The Isle of Luing is an excellent place to see many well known species and a few rarities. Otters and hares are resident on the island, and seals, porpoises and dolphins are seen in the sea around. There are often chances to see buzzards, peregrines and hen harriers, as well as visiting eagles. There are plenty of smaller species here as well, with rare March Fritillary butterflies and Argyll's only recorded site of Greater Spearwort.
Luing is within the Firth of Lorn Marine Special Area of Conservation, one of the most outstanding tide-swept areas in the North East Atlantic. Its rich diversity of tide-swept rocky reefs makes it an excellent example of this type of habitat and is home to a wide range of fascinating creatures both above and below the water.
There are a variety of designated reserves in the area around Luing, including the Wildlife Trust's Ballachuan Hazelwood less than a mile away on the Isle of Seil. Reknowned for its lichens, the site is also great for spotting otters, deer, butterflies, birds and wild flowers. Other Scottish Wildlife Trust nature reserves in the area include Knapdale (home to the new Beaver colony) and Shian Wood. There are many Forestry Commission sites in the Oban area as well offering waymarked paths and cycle trails which take you deep into forest habitats and up close to the wildlife within. Scottish Natural Heritage also offers a number of reserves in the region, including the Great Moss, and Taynish oak woods.

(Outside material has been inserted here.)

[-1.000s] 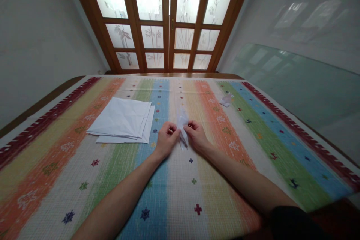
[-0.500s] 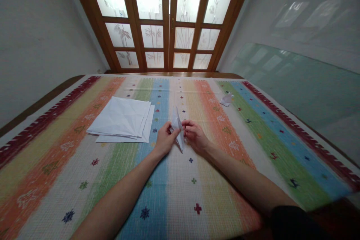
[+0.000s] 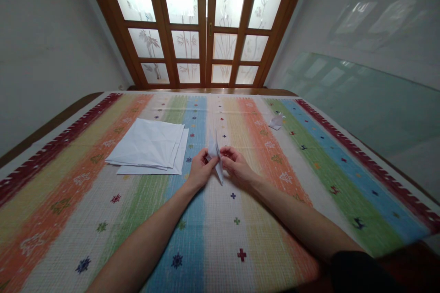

If you would like to explore the waters around Luing and their wildlife then the best way is one of the excellent charter boats in the area. With a range of trips to suit everyone, these days out in the company of local experts often offer the best opportunities to view the rarer of our native species. As well as daily trips to view Corrywreckan Whirlpool between Scarba and Jura, there are also trips further afield to the Garvellachs and Holy Isle, where Columba once stayed.